# Task instructions:
Give back the full listing exactly, setting the pictures aside.

# Given material:
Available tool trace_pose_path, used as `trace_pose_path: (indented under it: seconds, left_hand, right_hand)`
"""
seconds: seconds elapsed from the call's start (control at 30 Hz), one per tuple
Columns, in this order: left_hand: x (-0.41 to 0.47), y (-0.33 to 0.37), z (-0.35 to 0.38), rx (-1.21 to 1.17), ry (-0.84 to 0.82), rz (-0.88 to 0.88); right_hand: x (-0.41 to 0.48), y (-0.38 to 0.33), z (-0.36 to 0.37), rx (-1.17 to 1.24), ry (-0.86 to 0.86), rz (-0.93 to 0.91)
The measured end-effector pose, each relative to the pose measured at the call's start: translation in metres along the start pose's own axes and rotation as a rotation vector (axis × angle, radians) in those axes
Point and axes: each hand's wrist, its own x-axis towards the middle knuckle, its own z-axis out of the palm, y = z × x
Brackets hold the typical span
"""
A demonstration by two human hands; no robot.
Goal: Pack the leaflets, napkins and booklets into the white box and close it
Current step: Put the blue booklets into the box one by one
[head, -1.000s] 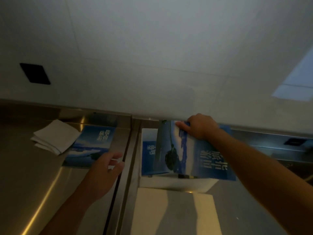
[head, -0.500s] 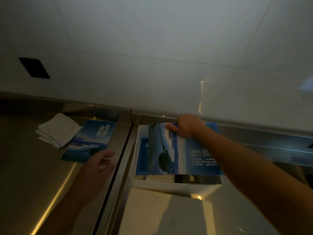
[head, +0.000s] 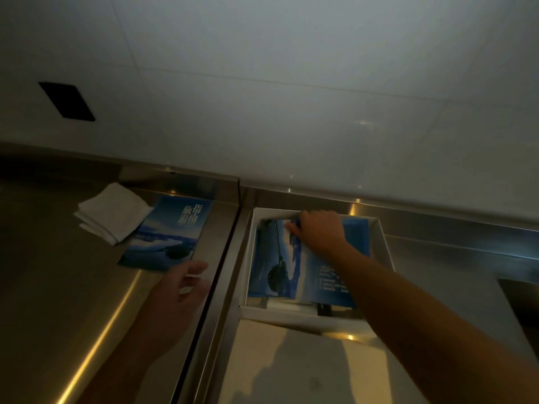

# Exercise output:
Available tool trace_pose_path, used as `trace_pose_path: (indented under it: seconds, left_hand, right_hand)`
"""
seconds: seconds elapsed from the call's start (control at 30 Hz), one per tuple
Columns, in this order: left_hand: x (-0.41 to 0.47), y (-0.33 to 0.37), z (-0.35 to 0.38), rx (-1.21 to 1.17), ry (-0.84 to 0.82), rz (-0.88 to 0.88); right_hand: x (-0.41 to 0.48), y (-0.38 to 0.33), z (-0.36 to 0.37), rx (-1.17 to 1.24), ry (-0.86 to 0.86), rz (-0.93 to 0.91)
The measured end-effector pose, each relative to the pose measured at the call's start: translation in metres along the start pose's own axes and rotation as a rotation vector (axis × angle, radians) in those axes
Point and axes: each hand's wrist, its own x-axis towards the middle knuckle, its own z-axis out of the palm, y = z × x
Brackets hold the typical span
"""
A demonstration by two human hands; no robot.
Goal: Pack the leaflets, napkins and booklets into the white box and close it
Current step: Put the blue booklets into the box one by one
[head, -1.000s] 
[head, -0.500s] 
[head, +0.000s] 

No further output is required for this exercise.